A newly published study compared proton therapy versus photon therapy, both in the setting of concurrent chemoradiotherapy, to determine which was associated with fewer adverse outcomes.
“Concurrent chemoradiotherapy is the standard-of-care curative treatment for many cancers but is associated with substantial morbidity,” the study authors wrote. “Concurrent chemoradiotherapy administered with proton therapy might reduce toxicity and achieve comparable cancer control outcomes compared with conventional photon radiotherapy by reducing the radiation dose to normal tissues.”
The goal of this study—a retrospective, nonrandomized comparison effectiveness trial—was to compare the rates of 90-day unplanned hospitalizations (Common Terminology Criteria for Adverse Events, version 4 [CTCAEv4], grade ≥3) and other adverse events as well as disease-free and overall survival between the two therapies.
A total of 1,483 adult patients were included in the comparison. Patients had nonmetastatic, locally advanced cancer and underwent concurrent chemoradiotherapy with curative intent between Jan. 1, 2011, and Dec. 31, 2016. In addition to chemoradiotherapy patients also received either proton therapy (n = 391) or photon therapy (n = 1,092). Patient data were analyzed from Oct. 15, 2018, through Feb. 1, 2019. The study’s main end point was the rate of 90-day adverse events (AEs) correlated with unplanned hospitalizations (CTCAEv4 grade ≥3). Additional outcomes included Eastern Cooperative Oncology Group (ECOG) performance status decline during treatment, 90-day AEs of at least CTCAEv4 grade 2, and disease-free and overall survival.

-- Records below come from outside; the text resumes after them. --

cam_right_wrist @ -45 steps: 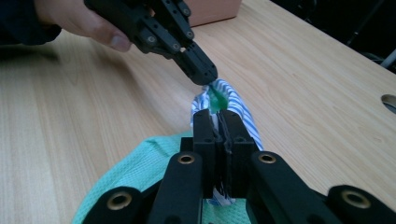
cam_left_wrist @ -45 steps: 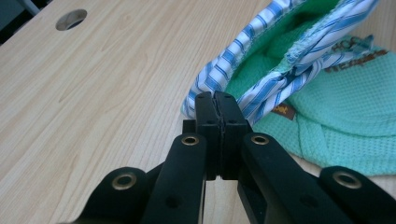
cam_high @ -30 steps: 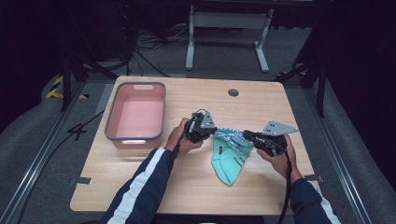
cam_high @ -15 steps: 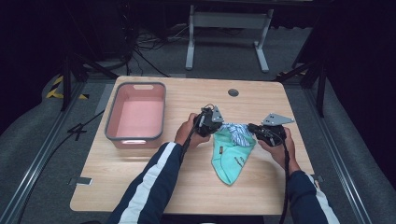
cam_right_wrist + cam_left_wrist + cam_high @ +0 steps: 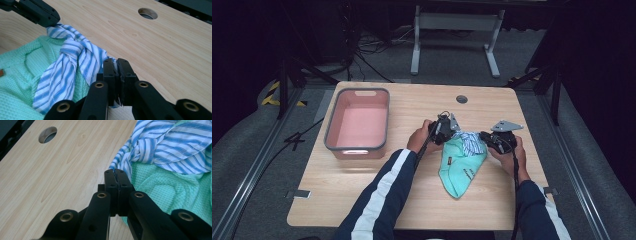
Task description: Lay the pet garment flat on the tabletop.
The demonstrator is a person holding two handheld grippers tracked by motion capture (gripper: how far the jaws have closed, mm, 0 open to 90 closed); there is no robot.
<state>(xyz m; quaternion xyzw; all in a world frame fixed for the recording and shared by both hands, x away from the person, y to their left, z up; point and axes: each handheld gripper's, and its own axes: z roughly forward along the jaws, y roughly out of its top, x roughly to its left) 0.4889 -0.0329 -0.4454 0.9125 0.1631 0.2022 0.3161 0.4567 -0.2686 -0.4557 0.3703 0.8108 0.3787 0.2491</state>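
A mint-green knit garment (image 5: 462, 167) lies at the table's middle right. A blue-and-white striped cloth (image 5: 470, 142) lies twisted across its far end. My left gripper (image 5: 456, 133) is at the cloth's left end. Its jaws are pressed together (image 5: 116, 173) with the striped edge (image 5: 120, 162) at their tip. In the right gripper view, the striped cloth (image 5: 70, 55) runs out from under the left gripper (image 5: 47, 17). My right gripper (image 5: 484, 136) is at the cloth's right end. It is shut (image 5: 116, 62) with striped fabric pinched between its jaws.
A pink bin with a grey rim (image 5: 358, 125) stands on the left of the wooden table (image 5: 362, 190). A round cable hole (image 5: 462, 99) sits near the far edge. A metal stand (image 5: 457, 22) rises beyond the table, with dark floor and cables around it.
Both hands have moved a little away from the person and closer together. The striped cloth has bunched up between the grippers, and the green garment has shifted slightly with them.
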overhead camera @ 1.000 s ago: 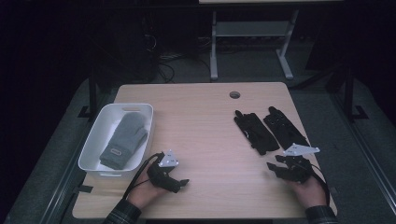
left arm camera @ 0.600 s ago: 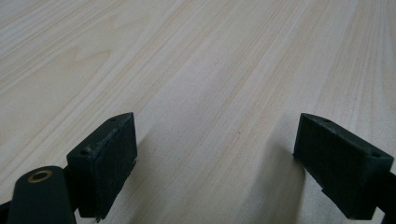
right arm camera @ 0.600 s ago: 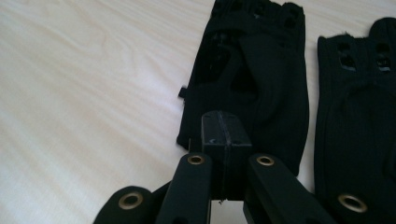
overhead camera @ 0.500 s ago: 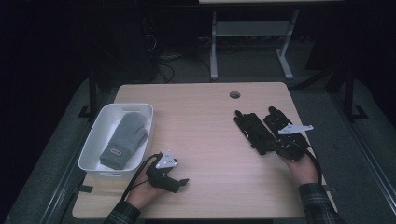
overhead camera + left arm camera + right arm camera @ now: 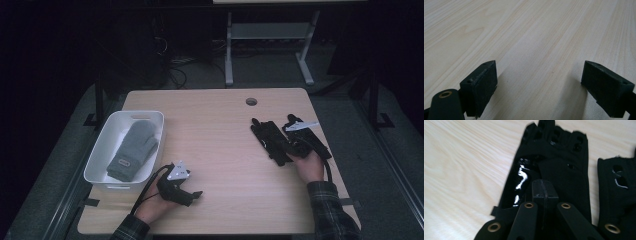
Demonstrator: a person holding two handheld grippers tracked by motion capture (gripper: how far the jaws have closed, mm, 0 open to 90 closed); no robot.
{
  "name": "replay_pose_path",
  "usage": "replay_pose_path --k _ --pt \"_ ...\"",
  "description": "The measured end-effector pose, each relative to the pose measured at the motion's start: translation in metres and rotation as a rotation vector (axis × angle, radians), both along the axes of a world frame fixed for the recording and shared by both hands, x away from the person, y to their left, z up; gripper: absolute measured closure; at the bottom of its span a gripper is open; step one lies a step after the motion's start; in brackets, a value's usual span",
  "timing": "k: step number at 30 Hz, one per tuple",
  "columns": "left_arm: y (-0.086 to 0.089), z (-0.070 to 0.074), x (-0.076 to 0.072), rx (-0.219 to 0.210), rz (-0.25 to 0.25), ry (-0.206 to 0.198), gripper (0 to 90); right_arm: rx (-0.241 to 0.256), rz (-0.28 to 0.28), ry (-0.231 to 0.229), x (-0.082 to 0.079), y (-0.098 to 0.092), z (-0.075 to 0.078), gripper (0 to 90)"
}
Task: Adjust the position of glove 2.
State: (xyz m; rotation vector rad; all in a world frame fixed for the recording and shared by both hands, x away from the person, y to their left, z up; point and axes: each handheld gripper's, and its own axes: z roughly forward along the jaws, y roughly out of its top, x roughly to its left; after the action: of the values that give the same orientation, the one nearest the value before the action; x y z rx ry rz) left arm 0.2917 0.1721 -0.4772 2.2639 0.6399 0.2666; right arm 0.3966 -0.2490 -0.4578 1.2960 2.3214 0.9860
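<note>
- Right of the white basket (image 5: 150,120), far across the wooden table (image 5: 215,120), your right gripper (image 5: 298,146) rests on the near end of a black fingerless glove (image 5: 270,140). A second black glove (image 5: 312,137) lies just beside the first one, on the side away from the basket.
- Seen from the right gripper view, the jaws are pressed together at the cuff end of the glove (image 5: 554,167). The pads meet with almost no gap, so I cannot tell whether they pinch a fold of the fabric or only touch it from above.
- Close to the basket, at its near corner, your left gripper (image 5: 181,190) lies low over bare wood with its jaws spread wide and nothing between them. A grey mitten (image 5: 132,150) already lies inside the basket.
- What can go wrong, in my judgement: if the pads hold only a thin edge of cloth, the glove may slip out when you lift it.
- The second glove lies very near to your jaws. A sideways move can catch its cuff and drag it along.
- The way to the basket is long. A limp glove hanging low may brush the table or hit the basket rim and fall outside.
</note>
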Motion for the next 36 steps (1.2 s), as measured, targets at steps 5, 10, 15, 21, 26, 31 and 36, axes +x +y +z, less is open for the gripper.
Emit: replay_pose_path --k 5,10,15,21,26,31,36 --pt "0.000 0.000 0.000 0.004 -0.002 0.000 12.4 -0.012 0.002 0.015 0.003 0.004 -0.007 90.0" --pt "0.000 0.000 0.001 0.004 -0.004 0.000 12.3 -0.015 0.023 0.029 -0.001 0.008 -0.006 90.0" --pt "0.000 0.000 0.001 0.004 -0.005 -0.001 12.3 -0.015 0.052 0.031 -0.006 0.013 -0.006 90.0" --pt "0.000 0.000 0.001 0.004 -0.004 0.000 12.3 -0.014 0.087 0.041 -0.016 0.018 -0.005 90.0" --pt "0.000 0.000 0.001 0.004 -0.005 -0.001 12.4 -0.010 0.110 0.052 -0.025 0.022 -0.005 90.0" --pt "0.000 0.000 0.001 0.004 -0.004 0.000 12.3 -0.019 0.138 0.051 -0.034 0.028 -0.004 90.0" --pt "0.000 0.000 0.001 0.001 -0.004 -0.002 12.3 -0.015 0.168 0.061 -0.044 0.034 -0.004 90.0"
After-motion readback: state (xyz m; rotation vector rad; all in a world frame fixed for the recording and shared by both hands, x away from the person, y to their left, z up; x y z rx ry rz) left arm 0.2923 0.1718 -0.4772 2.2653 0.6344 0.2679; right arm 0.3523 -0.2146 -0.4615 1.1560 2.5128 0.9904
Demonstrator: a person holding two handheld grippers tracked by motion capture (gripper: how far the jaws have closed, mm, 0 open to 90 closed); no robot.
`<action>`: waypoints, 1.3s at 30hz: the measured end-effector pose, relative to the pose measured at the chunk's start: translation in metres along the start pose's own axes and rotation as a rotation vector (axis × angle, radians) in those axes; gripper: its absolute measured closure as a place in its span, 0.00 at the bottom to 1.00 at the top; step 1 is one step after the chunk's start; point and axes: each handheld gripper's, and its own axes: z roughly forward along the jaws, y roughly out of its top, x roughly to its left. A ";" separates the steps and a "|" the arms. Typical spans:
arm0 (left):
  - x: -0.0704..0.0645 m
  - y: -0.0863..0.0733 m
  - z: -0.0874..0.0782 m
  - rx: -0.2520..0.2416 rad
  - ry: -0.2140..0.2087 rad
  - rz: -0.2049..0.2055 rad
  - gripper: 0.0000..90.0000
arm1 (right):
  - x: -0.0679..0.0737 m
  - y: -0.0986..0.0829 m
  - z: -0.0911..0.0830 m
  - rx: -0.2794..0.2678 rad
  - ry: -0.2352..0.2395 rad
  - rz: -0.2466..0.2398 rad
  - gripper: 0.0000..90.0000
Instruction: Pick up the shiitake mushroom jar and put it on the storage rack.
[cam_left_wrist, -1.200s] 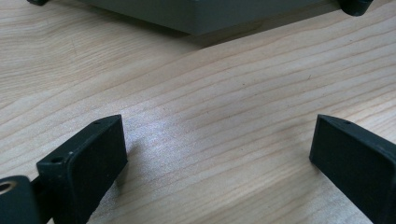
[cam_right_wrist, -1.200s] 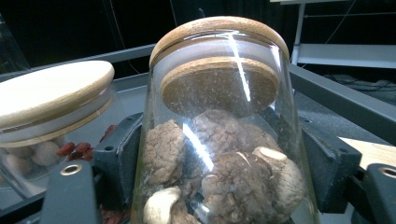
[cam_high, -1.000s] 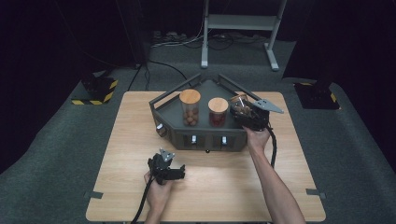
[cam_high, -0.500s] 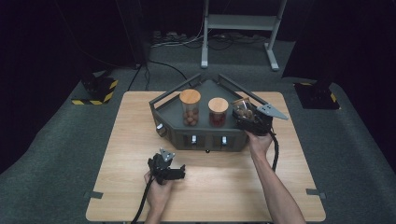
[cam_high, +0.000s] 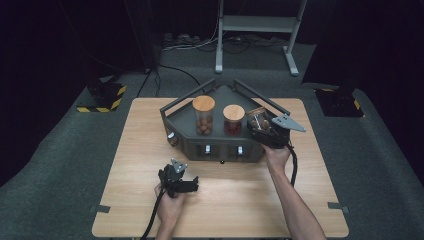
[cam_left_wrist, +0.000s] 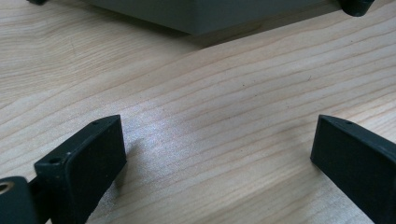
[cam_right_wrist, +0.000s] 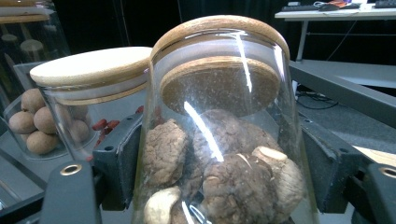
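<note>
A dark grey tray (cam_high: 182, 142) stands mid-table with jars in it. A tall cork-lidded jar of round brown nuts (cam_high: 204, 116) and a shorter jar of red pieces (cam_high: 233, 120) stand upright. At the tray's right corner, my right gripper (cam_high: 264, 130) is shut on a third glass jar of dried mushrooms (cam_high: 257, 120). In the right gripper view that mushroom jar (cam_right_wrist: 224, 135) sits between both black jaws of my right gripper (cam_right_wrist: 224, 177). My left gripper (cam_high: 178, 180) rests open on the table in front of the tray, with bare wood between the jaws of my left gripper (cam_left_wrist: 215, 149).
The wooden table (cam_high: 310, 200) has bare room at the front and on both sides of the tray. The tray's front wall (cam_left_wrist: 201, 14) lies just ahead of the left gripper. Cables and a white stand (cam_high: 260, 25) are on the floor behind.
My right gripper, with the mushroom jar in it, has shifted slightly toward the person's side. The left gripper has stayed where it was.
</note>
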 end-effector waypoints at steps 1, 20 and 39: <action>0.000 0.000 0.000 0.000 0.000 0.001 0.03 | 0.000 0.000 -0.001 0.001 -0.003 -0.001 0.28; 0.000 0.000 0.000 0.004 0.001 0.006 0.03 | 0.007 0.008 -0.011 0.007 -0.031 -0.038 0.28; 0.008 0.002 -0.006 0.097 0.011 0.121 0.03 | 0.008 0.009 -0.024 -0.012 -0.034 -0.051 0.28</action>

The median (range) age of the total study population was 62 (18-93) years, and the study was primarily male (n = 935, 63.0%). The proton therapy group was older than the photon therapy group (median [range] age, 66 [18-93] years vs. 61 [19-91] years; P<0.01). The proton group also had poorer Charlson-Deyo comorbidity scores (median 3.0 vs. 2.0; P<0.01) and lower integral radiation dose to tissues outside the target (mean [SD] volume, 14.1 [6.4] cGy/cc × 107 vs. 19.1 [10.6] cGy/cc × 107; P<0.01). There were no significant between-group differences in the proton and photon groups regarding baseline grade ≥2 toxicity (22% vs. 24%; P=0.37( and ECOG performance status (mean [SD], 0.62 [0.74] vs. 0.68 [0.80]; P=0.16). Propensity score-weighted analyses unveiled a significant association between proton chemoradiotherapy and a reduced relative risk of 90-day AEs of at least grade 3 (0.31; 95% confidence interval [CI], 0.15-0.66; P=0.002), 90-day AEs of at least grade 2 (0.78; 95% CI, 0.65-0.93; P=0.006), and decline in performance status during treatment (0.51; 95% CI, 0.37-0.71; P<0.001). Disease-free and overall survival did not differ between the groups.
The study was published in JAMA Oncology.
In their conclusion the authors recommended that future prospective studies be conducted to confirm their findings.